Randomly pulling from two sets of images in a single trial

Hi all!

I’m programming a version of the affect misattribution procedure (Payne et al., 2004), and I’m stuck with one aspect. I have two sets of stimuli - primes and targets. There are 12 primes and 162 targets. Each trial displays a prime followed by a target, and there are 324 trials total - this means that each prime is displayed 27 times and each target is displayed 2 times. The primes and targets should be randomly paired for each trial (in the sense that any single participant won’t necessarily see the same pair), but each prime needs to be displayed 27 times, and each target needs to be displayed twice.

I currently have a function that will pull from one list contain both the target file names and the primes file names. Consequently, the images are not being randomly paired - they’re paired as they are in the csv file used to create the list. Relevant snippets of code below.


pracCSV = "praclist.csv"
pracList = pd.read_csv(pracDir + pracCSV)

#create stimuli that are constant for entire experiment
pracprimeImage = visual.ImageStim(win, image = pracDir + '1220.JPG', pos = (0, 0), size = (primeImageSizeX, primeImageSizeY))
practargetImage = visual.ImageStim(win, image = pracDir + 'pic81.bmp', pos = (0, 0), size = (targetImageSizeX, targetImageSizeY))

def runBlock(taskName='amp', blockType='', reps = 2, saveData=True, practiceTrials=6):
    trialsInBlock = pracList #for prac trials
    trialsInBlock = pd.concat([trialsInBlock] * reps, ignore_index = True) #repeat each trial/row in dataframe reps number of times
    trialsDf = trialsInBlock.reindex(np.random.permutation(trialsInBlock.index)) #random shuffle trials
    trialsDf = trialsDf.reset_index(drop = True) #reset row index
    for i, thisTrial in trialsDf.iterrows():
        #draw stim
        pracprimeImage.setImage(pracDir + thisTrial['pracprimeImage'])
        practargetImage.setImage(pracDir + thisTrial['practargetImage'])

Do I need to import two csvs, one with prime file names and one with target filenames? I feel like that’s the answer but I’m not sure how to proceed with creating a trial list from there (i.e., getting it all into my trialsDf object). Any help would be greatly appreciated!
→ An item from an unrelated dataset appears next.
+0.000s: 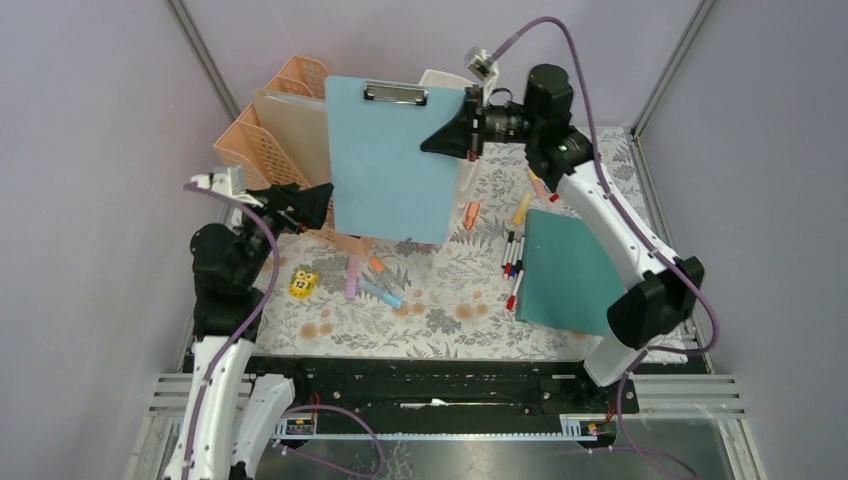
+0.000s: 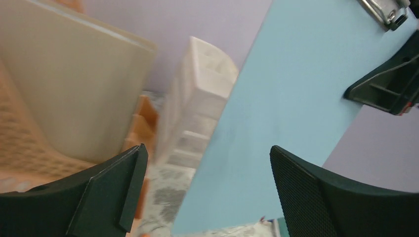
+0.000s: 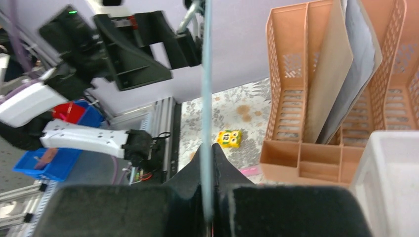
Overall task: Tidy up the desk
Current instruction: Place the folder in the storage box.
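Right gripper [image 1: 462, 128] clamps the clipboard [image 1: 392, 160] upright, heading for the rack [image 1: 262, 140] at ten o'clock; left gripper [image 1: 312, 205] gapes empty

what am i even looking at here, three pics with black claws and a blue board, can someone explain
These are two robot arms bolted at the near edge of a desk covered with a flowered cloth. One picture looks down from above; the other two come from cameras on each arm's wrist, so the black claws are each arm's own fingers. The right gripper is pinching a light blue clipboard by its edge, held up in the air. The left gripper is open beside it, gripping nothing. A peach file rack, a teal folder, scattered pens and a small yellow toy sit on the desk.
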You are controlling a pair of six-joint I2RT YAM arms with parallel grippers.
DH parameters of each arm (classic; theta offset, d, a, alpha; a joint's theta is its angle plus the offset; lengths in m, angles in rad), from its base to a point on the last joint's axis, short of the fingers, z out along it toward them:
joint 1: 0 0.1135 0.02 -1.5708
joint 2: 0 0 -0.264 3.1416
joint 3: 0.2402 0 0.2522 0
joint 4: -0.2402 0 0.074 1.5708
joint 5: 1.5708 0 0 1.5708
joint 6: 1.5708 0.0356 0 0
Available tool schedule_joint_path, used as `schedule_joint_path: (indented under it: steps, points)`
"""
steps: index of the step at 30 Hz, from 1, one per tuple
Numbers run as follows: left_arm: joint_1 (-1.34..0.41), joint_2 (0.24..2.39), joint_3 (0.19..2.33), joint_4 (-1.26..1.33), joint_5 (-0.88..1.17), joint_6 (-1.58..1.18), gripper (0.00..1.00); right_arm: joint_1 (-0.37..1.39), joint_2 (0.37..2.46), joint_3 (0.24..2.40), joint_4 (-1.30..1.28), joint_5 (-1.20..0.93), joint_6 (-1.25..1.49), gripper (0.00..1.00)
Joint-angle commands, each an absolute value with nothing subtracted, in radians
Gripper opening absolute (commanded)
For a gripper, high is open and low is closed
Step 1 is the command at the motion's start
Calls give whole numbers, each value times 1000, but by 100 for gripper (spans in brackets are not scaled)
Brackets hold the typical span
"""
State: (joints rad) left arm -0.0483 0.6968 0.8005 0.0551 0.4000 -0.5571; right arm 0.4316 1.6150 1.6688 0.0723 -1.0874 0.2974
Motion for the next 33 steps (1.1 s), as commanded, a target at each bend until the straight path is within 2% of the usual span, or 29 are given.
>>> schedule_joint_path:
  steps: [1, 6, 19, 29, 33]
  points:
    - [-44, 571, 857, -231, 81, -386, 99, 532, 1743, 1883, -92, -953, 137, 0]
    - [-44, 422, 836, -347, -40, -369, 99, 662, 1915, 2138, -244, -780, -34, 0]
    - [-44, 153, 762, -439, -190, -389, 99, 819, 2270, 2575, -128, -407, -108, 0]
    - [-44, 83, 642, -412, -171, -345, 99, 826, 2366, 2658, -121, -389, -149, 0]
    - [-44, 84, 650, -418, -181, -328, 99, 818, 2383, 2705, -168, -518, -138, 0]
…figured it out :slight_smile: solution below. Thanks!

pracCSV = "praclist.csv" #list of primes
pracList = pd.read_csv(pracDir + pracCSV)
pracCSVtargets = "praclist_targets.csv" #list of targets
pracListtargets = pd.read_csv(pracDir + pracCSVtargets)
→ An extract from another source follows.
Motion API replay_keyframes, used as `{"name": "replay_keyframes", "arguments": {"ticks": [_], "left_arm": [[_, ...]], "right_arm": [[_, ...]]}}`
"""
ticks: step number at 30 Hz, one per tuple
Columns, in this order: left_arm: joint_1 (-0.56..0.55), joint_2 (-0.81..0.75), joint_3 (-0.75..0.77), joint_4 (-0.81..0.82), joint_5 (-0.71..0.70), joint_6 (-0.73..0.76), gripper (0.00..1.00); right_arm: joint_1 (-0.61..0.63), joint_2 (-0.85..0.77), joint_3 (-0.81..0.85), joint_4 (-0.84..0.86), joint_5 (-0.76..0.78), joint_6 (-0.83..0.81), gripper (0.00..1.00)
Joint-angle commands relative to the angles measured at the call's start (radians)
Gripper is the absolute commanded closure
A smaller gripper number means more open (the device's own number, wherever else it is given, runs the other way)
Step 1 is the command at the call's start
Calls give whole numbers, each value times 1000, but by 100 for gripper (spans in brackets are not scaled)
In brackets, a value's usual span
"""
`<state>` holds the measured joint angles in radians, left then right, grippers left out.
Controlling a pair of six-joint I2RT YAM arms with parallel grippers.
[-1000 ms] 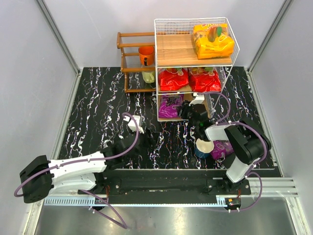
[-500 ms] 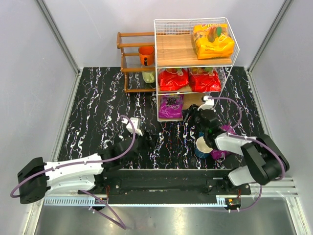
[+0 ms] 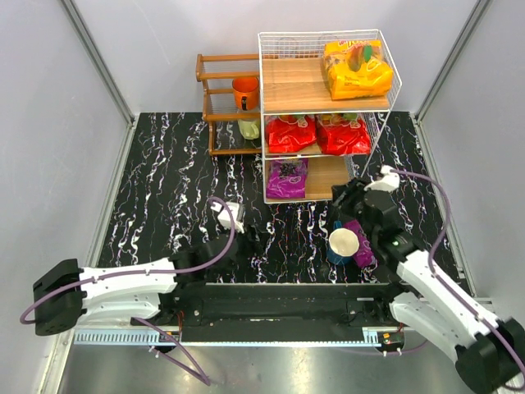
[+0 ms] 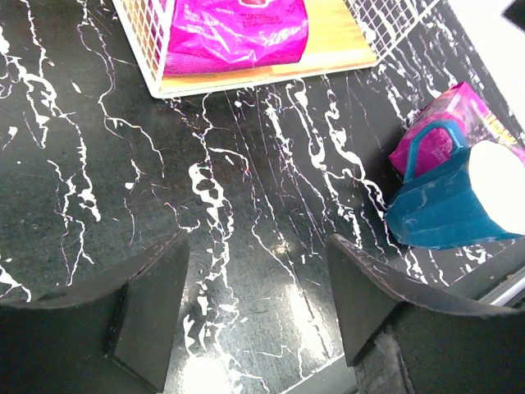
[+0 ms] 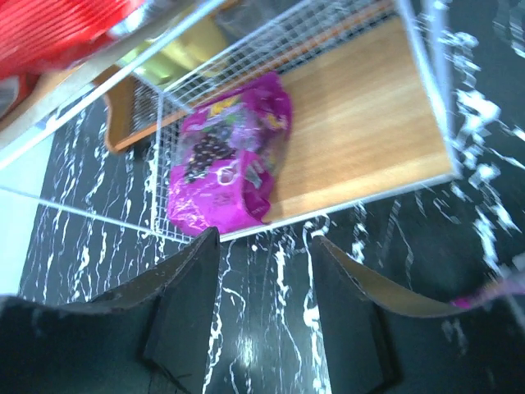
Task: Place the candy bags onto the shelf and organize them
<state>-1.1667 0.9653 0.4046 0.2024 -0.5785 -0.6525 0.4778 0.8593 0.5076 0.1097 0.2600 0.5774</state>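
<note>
The white wire shelf [image 3: 385,107] holds the orange-yellow bag [image 3: 356,68] on its top board, two red bags [image 3: 291,133] [image 3: 342,134] on the middle board and one purple bag [image 3: 286,177] at the left of the bottom board; that bag also shows in the right wrist view [image 5: 230,168] and the left wrist view [image 4: 236,34]. The second purple bag [image 3: 361,243] lies on the table behind the paper cup [image 3: 342,245]; it also shows in the left wrist view [image 4: 447,130]. My right gripper [image 3: 343,199] is open and empty in front of the shelf. My left gripper [image 3: 250,238] is open and empty, low over the table.
A dark brown wooden rack [image 3: 220,103] with an orange cup [image 3: 245,92] stands left of the shelf. The blue-sided paper cup [image 4: 459,197] lies tipped beside the loose purple bag. The right half of the bottom board [image 5: 369,139] is bare wood.
My right gripper has drawn back out of the bottom tier toward the right, leaving the purple bag on the board. The left arm shifted slightly.
</note>
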Motion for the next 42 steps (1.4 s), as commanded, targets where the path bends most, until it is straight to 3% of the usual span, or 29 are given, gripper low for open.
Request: {"name": "replay_keyframes", "arguments": {"ticks": [1, 6, 9, 12, 24, 28, 31, 32, 36, 42], "left_arm": [[-4, 70, 82, 55, 52, 54, 29], [-5, 127, 112, 114, 117, 76, 28], [-5, 135, 108, 129, 135, 64, 28], [-5, 127, 96, 134, 137, 62, 28], [-4, 107, 66, 130, 115, 68, 26], [-4, 107, 62, 132, 114, 70, 26], [-4, 102, 56, 131, 109, 68, 26], [-4, 98, 53, 131, 108, 67, 26], [-4, 82, 39, 123, 98, 60, 26], [-1, 64, 20, 117, 85, 50, 26]], "right_arm": [[4, -107, 135, -630, 261, 296, 42], [4, -129, 155, -937, 338, 537, 41], [4, -135, 148, -1030, 395, 610, 20], [4, -164, 125, -1039, 389, 616, 13], [4, -301, -32, -1067, 278, 843, 17], [4, -312, -72, -1029, 272, 861, 28], [4, -333, -116, -970, 263, 874, 51], [4, -351, -144, -941, 257, 881, 66], [4, -416, -167, -949, 298, 881, 100], [4, -468, -49, -1029, 441, 796, 100]]}}
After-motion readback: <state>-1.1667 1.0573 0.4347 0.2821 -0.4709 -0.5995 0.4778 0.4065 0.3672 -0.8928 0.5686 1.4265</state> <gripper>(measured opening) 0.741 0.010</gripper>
#create stimuli that are constant for entire experiment
pracprimeImage = visual.ImageStim(win, image = pracDir + 'prime1.JPG', pos = (0, 0), size = (primeImageSizeX, primeImageSizeY))
practargetImage = visual.ImageStim(win, image = pracDir + 'target1.bmp', pos = (0, 0), size = (targetImageSizeX, targetImageSizeY))

def runBlock(taskName='amp', blockType='', reps = 2, saveData=True, practiceTrials=6):
    primetrialsInBlock = pracList #list of primes
    targettrialsInBlock = pracListtargets.sample(frac = 1).reset_index(drop=True) #randomize target list
    trialsforBlock = pd.concat([primetrialsInBlock, targettrialsInBlock], axis = 1) #combine prime and target dfs
    trialsDf = trialsInBlock.reindex(np.random.permutation(trialsInBlock.index)) #random shuffle trials
    trialsDf = trialsDf.reset_index(drop = True) #reset row index
    for i, thisTrial in trialsDf.iterrows():
        #draw stim
        pracprimeImage.setImage(pracDir + thisTrial['pracprimeImage'])
        practargetImage.setImage(pracDir + thisTrial['practargetImage'])

Hi Amanda, could you share your psychopy code for the AMP with us? Trying to implement a task like this but never did it in psychopy…Thanks!!

Hi @KateYang, you can create the AMP using Builder. In the attached example, I created a version of the AMP (based on Payne et al., 2005) without images, but words to describe the stimuli (e.g., prime = pleasant1, target= target1). You can replace the words with pictures.

To randomise the prime and target pairings, I have added a few lines of code in a code component which shuffles the prime stimuli, and a new conditions file is created (called “newCond.xlsx”) which is fed to the loop handler:

import pandas as pd 

# Get condition file
dat = pd.read_excel("cond.xlsx", index=False)
# Shuffle Prime column
dat.loc[:, 'Prime'] = np.random.permutation(dat['Prime'].values)
# save shuffled dataframe to new spreadsheet ready for loop
dat.to_excel("newCond.xlsx", index=False)

Here are the files to demostrate the task:
cond.xlsx (8.0 KB) amp.psyexp (14.3 KB)

If you are unfamiliar with Builder, I recommend the Stroop tutorial to get you familiar with Builder concepts.

thank you very much! it was very helpful!!